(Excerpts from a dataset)

————

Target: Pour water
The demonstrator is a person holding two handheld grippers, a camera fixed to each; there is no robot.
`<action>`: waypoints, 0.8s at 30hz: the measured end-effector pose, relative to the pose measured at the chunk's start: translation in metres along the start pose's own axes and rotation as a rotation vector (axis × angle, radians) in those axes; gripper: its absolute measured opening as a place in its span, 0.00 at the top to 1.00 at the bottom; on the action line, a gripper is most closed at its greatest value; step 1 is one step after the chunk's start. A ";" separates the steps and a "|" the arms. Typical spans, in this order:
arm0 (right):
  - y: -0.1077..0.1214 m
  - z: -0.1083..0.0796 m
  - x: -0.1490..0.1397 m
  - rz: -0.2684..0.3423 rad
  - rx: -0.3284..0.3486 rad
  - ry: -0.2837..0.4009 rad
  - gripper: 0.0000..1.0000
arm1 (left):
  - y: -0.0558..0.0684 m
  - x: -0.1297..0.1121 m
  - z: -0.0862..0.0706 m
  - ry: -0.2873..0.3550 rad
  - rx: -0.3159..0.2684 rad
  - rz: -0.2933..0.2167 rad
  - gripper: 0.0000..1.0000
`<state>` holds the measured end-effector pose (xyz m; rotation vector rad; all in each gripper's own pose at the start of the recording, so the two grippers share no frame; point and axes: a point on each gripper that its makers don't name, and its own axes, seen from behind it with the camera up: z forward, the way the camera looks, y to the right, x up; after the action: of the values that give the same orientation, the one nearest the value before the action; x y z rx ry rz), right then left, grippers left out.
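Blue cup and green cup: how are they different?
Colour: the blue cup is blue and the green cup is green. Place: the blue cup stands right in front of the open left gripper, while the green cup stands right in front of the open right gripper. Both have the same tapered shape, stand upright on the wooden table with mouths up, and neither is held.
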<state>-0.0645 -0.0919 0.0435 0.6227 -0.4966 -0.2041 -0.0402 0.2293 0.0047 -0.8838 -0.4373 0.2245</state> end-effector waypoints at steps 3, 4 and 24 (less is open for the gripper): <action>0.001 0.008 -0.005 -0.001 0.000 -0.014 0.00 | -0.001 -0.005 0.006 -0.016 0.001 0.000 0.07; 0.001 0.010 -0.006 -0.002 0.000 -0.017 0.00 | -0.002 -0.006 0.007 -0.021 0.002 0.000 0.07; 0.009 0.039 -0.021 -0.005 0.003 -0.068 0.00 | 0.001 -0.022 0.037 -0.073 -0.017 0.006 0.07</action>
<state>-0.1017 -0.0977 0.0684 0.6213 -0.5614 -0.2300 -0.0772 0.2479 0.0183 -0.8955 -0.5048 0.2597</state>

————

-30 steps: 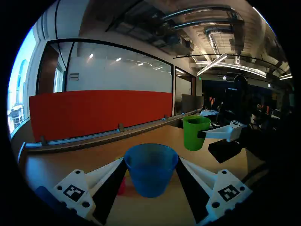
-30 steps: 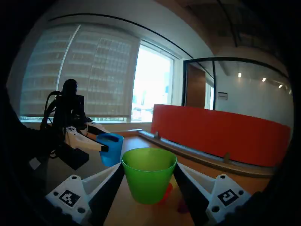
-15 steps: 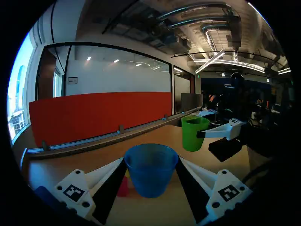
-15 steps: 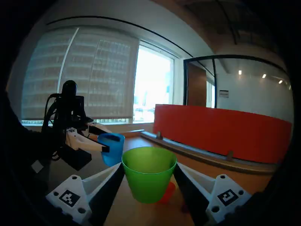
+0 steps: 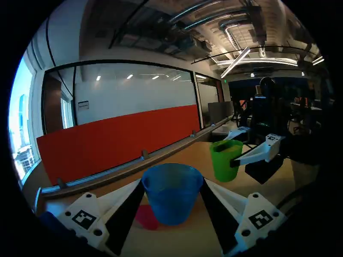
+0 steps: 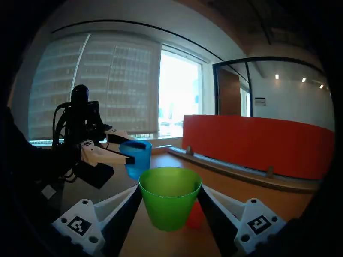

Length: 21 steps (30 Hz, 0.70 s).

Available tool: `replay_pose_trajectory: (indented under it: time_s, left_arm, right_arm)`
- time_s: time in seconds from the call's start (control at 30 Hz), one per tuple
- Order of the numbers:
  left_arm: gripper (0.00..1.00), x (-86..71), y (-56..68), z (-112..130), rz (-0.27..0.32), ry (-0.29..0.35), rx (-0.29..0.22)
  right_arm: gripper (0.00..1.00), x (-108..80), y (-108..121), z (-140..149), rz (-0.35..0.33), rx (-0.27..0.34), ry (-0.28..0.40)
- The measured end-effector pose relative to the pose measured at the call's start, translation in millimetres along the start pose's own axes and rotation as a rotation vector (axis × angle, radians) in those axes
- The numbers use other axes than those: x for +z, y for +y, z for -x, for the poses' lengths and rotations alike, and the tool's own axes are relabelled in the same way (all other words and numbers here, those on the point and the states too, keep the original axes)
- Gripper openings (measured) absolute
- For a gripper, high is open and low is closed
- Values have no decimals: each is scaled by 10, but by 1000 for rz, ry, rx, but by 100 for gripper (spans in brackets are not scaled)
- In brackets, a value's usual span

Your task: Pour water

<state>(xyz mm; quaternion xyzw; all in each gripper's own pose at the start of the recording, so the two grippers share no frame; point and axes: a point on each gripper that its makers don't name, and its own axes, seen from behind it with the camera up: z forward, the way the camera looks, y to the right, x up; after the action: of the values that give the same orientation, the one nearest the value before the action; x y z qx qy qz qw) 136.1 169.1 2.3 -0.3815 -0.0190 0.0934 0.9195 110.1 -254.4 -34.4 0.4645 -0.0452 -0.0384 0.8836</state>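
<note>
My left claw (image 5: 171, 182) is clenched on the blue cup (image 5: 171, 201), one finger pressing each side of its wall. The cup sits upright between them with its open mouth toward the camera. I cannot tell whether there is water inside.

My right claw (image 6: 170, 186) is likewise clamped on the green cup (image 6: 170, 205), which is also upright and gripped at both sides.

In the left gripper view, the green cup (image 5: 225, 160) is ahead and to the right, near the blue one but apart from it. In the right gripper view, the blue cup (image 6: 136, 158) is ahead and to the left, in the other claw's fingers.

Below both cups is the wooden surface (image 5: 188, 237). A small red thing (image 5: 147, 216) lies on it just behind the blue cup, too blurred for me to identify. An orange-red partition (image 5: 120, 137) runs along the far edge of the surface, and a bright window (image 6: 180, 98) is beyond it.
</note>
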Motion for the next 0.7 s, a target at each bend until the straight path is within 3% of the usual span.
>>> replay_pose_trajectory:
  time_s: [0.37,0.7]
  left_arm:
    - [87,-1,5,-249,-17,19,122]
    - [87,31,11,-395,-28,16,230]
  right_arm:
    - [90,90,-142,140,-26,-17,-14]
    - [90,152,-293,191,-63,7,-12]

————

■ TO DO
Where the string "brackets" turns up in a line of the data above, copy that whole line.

■ RESULT BELOW
- Values have no decimals: each is scaled by 10, but by 1000 for rz, ry, rx, but by 100 for gripper (spans in brackets are not scaled)
- In brackets, a value's usual span

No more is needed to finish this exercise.